Once the plants had reached the height of small children—fourth graders, say, green and promising—the engineers would go back to work, mapping out the train tracks that would wander through the rows, so the fruit, when harvested, could be carried to the warehouse, selected, counted, and stacked into boxcars. The railroads were simple, with grass growing between the ties. (“From the day I was born I had heard it said, over and over again, that the rail lines and camps of the United Fruit Company had been built at night because during the day the sun made the tools too hot to pick up,” García Márquez wrote in Living to Tell the Tale.) The tracks were indeed laid in the cool before dawn. It took a few weeks, no more. The rails were torn up and reused if a particular field went feral or fallow. You can still see the remnants of many such lines in Honduras: an overgrown field in the Sula Valley, a storybook jungle of snakes and macaws, a glint of iron beneath the tall grass.
Zemurray worked in the fields beside his engineers, planters, and machete men. He was deep in the muck, sweat covered, swinging a blade. He helped map the plantations, plant the rhizomes, clear the weeds, lay the track. He was a proficient snake killer. Taller than most of his workers, as strong and thin as a railroad spike, he shouted orders in dog Spanish.

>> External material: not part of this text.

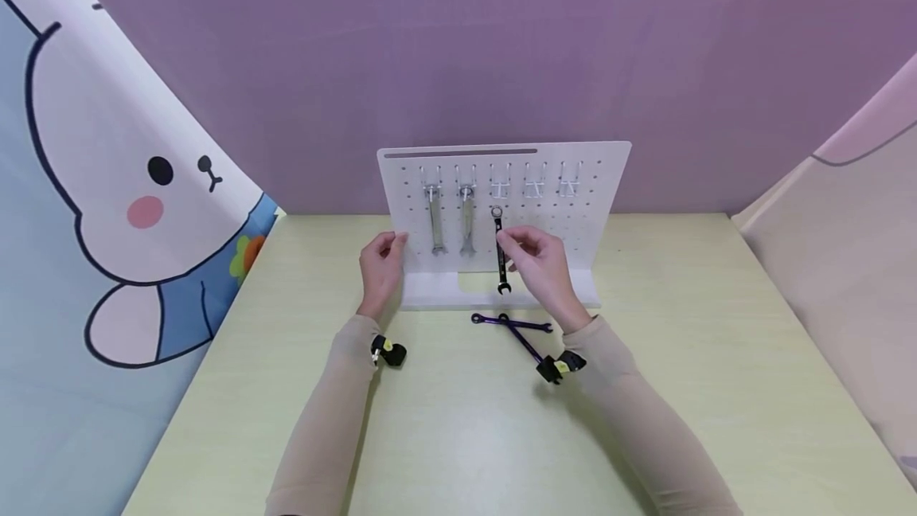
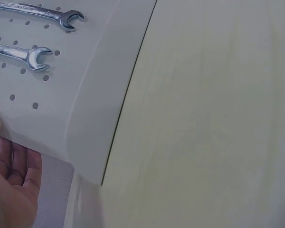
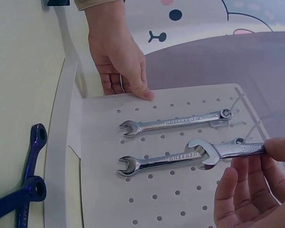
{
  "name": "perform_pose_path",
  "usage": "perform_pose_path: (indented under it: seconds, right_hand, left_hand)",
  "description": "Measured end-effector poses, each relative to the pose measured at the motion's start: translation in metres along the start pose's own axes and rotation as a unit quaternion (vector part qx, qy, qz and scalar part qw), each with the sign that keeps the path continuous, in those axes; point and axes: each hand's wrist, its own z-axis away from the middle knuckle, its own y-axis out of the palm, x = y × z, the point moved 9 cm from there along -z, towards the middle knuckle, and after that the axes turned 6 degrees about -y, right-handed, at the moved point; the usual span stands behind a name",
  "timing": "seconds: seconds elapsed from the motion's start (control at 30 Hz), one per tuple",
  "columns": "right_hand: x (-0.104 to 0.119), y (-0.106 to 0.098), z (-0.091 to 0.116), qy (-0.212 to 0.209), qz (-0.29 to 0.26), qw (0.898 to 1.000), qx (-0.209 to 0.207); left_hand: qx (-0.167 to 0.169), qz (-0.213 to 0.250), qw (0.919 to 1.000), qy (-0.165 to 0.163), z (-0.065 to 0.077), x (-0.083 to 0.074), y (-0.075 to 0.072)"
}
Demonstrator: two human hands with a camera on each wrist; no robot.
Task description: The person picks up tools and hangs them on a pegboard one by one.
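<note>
My right hand pinches a combination wrench between thumb and fingers, before the middle of a white pegboard. In the head view this wrench looks dark, upright, its ring end at the top and open end down. My left hand grips the board's left edge; in the right wrist view its thumb lies on the front and the other fingers are behind. Left of the held wrench, two silver combination wrenches, an outer one and an inner one, hang from hooks by their ring ends.
Two purple-blue wrenches lie crossed on the table before the board, one nearly level and one slanting, partly below my right wrist. Further hooks on the board's right half carry nothing. Behind stands a purple cloth wall.
</note>
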Motion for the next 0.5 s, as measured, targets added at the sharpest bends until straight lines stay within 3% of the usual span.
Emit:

He believed in the transcendent power of physical labor—that a man can free his soul only by exhausting his body. A life in an office, deskbound, was for the feeble and weak who cut themselves off from the actual. He ate outside—shark’s fin soup, plantains, crab gumbo, sour wine. His years in the jungle gave him experience rare in the trade. Unlike most of his competitors, he understood every part of the business, from the executive suite where the stock was manipulated to the ripening room where the green fruit turned yellow. He was contemptuous of banana men who spent their lives in the North, far from the plantations. Those schmucks, what do they know? They’re there, we’re here!